You peer through a laser-cut porthole in a large hemisphere and are greeted with an extraordinary light show. What look like dozens of eyeballs stare at you in all manner of changing colours and patterns, some simple, others complex. Or could it be a luminescent deep-sea creature appearing out of the gloom? Or a giant brooch of sparkling gems? Lights pulse, rotate, gently hypnotise until a flash initiates a kind of "psychedelic storm". Viewing it reminded me of the first time I experienced a kaleidoscope as a child. This exhibit, and a similar one programmed to different configurations, forms the centre-piece of "Freq.", an exhibition of light sculptures at London's Hoxton Gallery. There are six sculptures and 10 editioned prints in all, the latter capturing some of the sculptures' patterns.
They are the fruits of collaboration between photographer Julian Abrams and the multi-disciplined design studio, Haberdashery. The hemisphere exhibits consist of polished stainless steel ball bearings glued in carefully constructed geometric patterns to a Perspex base. Around the sphere are small light-emitting diodes (LEDs) electronically programmed to change colour, and to vary in intensity and in the speed at which the colours change. Inside a camera will record people's reactions. "We hope to capture the reflection of this work in people's eyes, to see, hopefully, a sense of awe and wonderment," says Ben Rigby, one of Haberdasher's co-founders.
Another exhibit consists of a line of stainless steel rods one side of which is illuminated by a blue light, and the other by a red one. The interplay between the two creates subtle effects and optical illusions in which the rods seem thicker at one end and the colour brighter at the other. Perceptions of depth seem to vary too. These rods were the first entry point for Julian Abrams. "I wanted to reduce things to their purest form which is basically geometry, light and colour. Simplicity was the key. You don't need a Fine Art degree to understand it." Arts graduates might see references in this exhibition to artists such as Bridget Riley, Yayoyi Kusam and Chris Levine but representation is elminated, there's nothing conceptual. Everything is based on the principles of light; what you see is what you get. This makes it accessible for everyone including children.
Collaboration has become something of stock-in-trade for Haberdashery. They have a long-standing relationship with Chris Levine, for example, and built his recent exhibition Stillness and Light at the Fine Art Society with its holographic depictions of The Queen and Kate Moss. They also recently staged and curated the Medical Research Council's centenary exhibition held at London's Imperial College. Collaboration with Julian Abrams extends back nearly four years. The Freq. Project has been a welcome opportunity for him to return to the more fine arts based approach of his training. "We actively celebrate collaboration," says Ben Rigby. "For each project, we bring in specialists and we learn something new from them and it gives us new directions. If Julian hadn't approached us with the seed of an idea about reflections and building things, we would never have got started on this exhibition." In some ways, Haberdashery are a collaboration in themselves. Rigby has a Fine Art degree, while co-founders Mac Cox and Daniel Siden are from product design and engineering backgrounds respectively. All hold an appreciation of light and how it can be played with. They specialise in understanding materials and surfaces and how they interplay with light.

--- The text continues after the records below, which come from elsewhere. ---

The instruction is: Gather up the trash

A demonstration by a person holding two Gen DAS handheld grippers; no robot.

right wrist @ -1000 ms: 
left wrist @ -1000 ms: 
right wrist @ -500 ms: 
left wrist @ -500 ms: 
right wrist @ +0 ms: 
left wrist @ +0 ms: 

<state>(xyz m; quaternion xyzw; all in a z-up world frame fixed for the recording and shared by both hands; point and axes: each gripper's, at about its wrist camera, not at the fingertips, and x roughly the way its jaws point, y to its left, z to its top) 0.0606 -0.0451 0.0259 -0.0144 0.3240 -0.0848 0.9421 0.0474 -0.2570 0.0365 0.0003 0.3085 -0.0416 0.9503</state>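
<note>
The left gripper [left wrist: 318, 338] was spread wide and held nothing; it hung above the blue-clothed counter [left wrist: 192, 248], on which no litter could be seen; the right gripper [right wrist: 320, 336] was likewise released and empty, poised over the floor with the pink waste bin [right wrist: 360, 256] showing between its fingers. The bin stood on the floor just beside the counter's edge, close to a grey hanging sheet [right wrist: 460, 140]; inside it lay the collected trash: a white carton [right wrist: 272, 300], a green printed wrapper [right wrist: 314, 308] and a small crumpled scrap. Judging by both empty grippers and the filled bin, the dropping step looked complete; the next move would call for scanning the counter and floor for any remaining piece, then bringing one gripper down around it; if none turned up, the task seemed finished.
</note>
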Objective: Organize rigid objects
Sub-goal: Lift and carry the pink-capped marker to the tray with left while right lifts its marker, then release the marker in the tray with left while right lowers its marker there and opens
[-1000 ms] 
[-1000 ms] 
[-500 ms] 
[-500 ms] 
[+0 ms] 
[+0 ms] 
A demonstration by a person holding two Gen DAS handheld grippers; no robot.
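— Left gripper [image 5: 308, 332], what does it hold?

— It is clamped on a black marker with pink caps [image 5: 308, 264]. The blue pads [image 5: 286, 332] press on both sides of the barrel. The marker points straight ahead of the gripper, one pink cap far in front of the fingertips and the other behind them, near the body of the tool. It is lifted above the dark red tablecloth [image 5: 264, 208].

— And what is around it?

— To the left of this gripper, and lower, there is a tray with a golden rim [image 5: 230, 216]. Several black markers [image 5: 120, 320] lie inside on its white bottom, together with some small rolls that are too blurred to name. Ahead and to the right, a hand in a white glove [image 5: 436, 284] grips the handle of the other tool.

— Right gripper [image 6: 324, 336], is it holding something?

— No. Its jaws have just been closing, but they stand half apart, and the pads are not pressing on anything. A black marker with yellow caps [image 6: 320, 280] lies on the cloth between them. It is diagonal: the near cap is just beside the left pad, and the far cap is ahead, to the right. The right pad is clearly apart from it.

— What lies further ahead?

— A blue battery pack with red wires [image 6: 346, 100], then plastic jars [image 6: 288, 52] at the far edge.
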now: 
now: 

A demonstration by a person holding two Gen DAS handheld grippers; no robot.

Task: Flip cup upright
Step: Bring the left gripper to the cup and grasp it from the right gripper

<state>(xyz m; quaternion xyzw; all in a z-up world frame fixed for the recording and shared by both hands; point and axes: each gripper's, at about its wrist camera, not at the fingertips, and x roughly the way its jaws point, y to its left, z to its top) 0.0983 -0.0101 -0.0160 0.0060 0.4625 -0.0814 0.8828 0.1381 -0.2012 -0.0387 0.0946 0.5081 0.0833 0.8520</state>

If the exhibition is well received, the artist and creators hope that the project will continue to evolve perhaps on a larger scale. They would like to see such installations in hotels, shopping malls, atriums as well as galleries. To experience these light sculptures and photographs you need to trip the light fantastic to the Hoxton Gallery at The Arch, 9 Kingsland Road, London E2 8AA. It runs 21 - 27 June, 11am - 8.30pm.